A ce jour, 47 petites filles sont rentrées chez elles et sont suivies par le centre, qui paye les frais scolaires et apporte un soutien aux parents du point de vue psychologique. En 2020, 17 familles ont été réunies, alors que 8 autres petites filles ont trouvé une famille d’accueil. Il y a ensuite 1.450 may mihogo, des enfants vulnérables auxquels on paye leurs études. En effet, depuis quelques années le centre prend en charge tous les cas de détresse infantile, abandons, maladies graves, incapacité ou absence des parents, mauvais traitements. «Cette situation est également due à la dégradation morale et aux conséquences de la guerre qui dévaste ce pays», poursuit Natalina Isella. «De nombreuses familles sont désagrégées, tant d’autres sont monoparentales, car le père est parti pour combattre ou pour aller travailler dans les mines, sans plus donner de nouvelles. Et les enfants en payent les conséquences. Quand ils arrivent, ils sont souvent atteints de malnutrition chronique».

Les activités sont nombreuses. Par exemple, la production des kikapos, des paniers tressés avec des rubans de plastique par les jeunes filles et les mères sans travail. C’est une source de revenus, mais également une manière de réduire la présence des sacs en plastique qui infestent la ville. La sensibilisation à propos de la gestion des ordures et de la protection de l’environnement fait partie d’un projet plus vaste, le Mepe (Mouvement d’éducation à la paix et à l’environnement) qui prévoit des rencontres de sensibilisation avec les communautés de base. Le groupe «Intégration et Inclusion» s’occupe, en revanche, des enfants porteurs d’un handicap physique ou mental souvent oubliés.

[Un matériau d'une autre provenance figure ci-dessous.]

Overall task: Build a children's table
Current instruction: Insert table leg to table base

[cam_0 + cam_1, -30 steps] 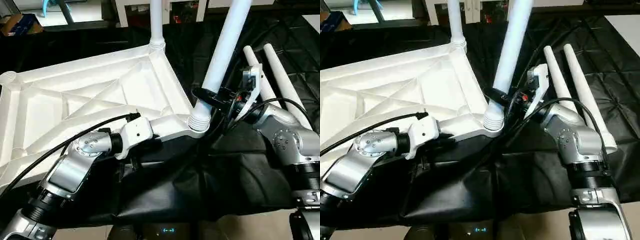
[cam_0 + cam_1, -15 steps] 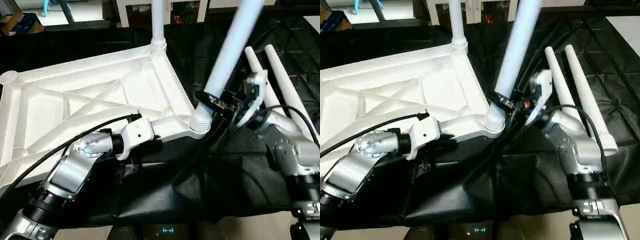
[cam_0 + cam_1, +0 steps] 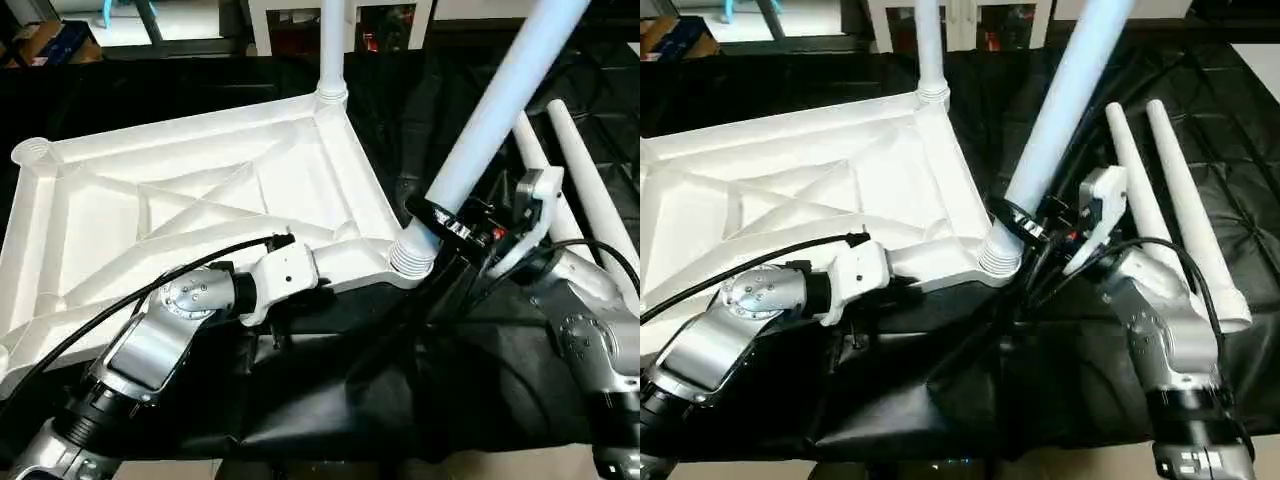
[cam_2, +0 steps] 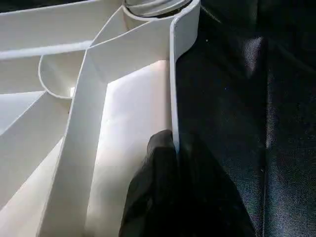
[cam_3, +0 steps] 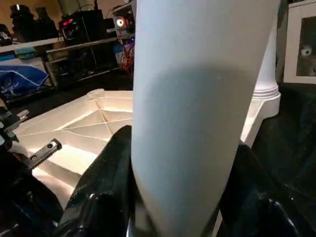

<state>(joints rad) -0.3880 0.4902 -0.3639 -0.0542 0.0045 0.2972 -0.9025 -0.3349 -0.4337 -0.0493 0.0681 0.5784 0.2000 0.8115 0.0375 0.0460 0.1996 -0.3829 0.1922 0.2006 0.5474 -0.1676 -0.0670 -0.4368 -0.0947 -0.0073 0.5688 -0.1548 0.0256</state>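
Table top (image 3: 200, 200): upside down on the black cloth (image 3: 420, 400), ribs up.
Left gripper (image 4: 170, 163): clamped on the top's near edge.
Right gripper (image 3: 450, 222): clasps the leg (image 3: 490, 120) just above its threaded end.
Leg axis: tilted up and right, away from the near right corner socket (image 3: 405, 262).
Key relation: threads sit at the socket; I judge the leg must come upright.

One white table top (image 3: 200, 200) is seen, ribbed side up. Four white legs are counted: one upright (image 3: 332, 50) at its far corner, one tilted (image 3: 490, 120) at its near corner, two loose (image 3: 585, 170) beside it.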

Dans son action, Ek’Abana compte non seulement sur des agents professionnels et des apprenties, mais aussi sur des stagiaires, qui s’occupent de visites guidées et de recherche scientifique. En 2020, 105 stagiaires de l’école secondaire et 37 de l’université ont été encadrés.

La structure, qui survit grâce à des fonds extérieurs provenant de personnes ou d’institutions privées, a recueilli plus de 500 petites filles en 20 ans. Les visages sont différents, mais les histoires suivent un scénario déjà écrit. Solange a été accusée de sorcellerie à la suite de la mort d’un de ses frères. Malmenée, elle s’enfuit de chez elle. La police la trouve et la conduit à Ek’Abana. Après des recherches compliquées (la petite fille ne voulait pas dire où elle habitait) on retrouve sa famille. Natalina Isella parle longuement avec le père qui décide de la reprendre. Mais le soir, un autre de ses frères tombe malade avec les mêmes symptômes que le premier. Les parents obligent alors Solange à le soigner pour le faire guérir, mais le matin le petit garçon a encore une fièvre élevée, elle est alors attachée et battue. Solange réussit à se libérer et revient à Ek’Abana. A présent, elle vit ici. Menue et tranquille, elle regarde avec attention un dessin animé avec ses compagnes. Ses yeux noirs se plissent dans un sourire. Pendant un instant, elle semble avoir oublié.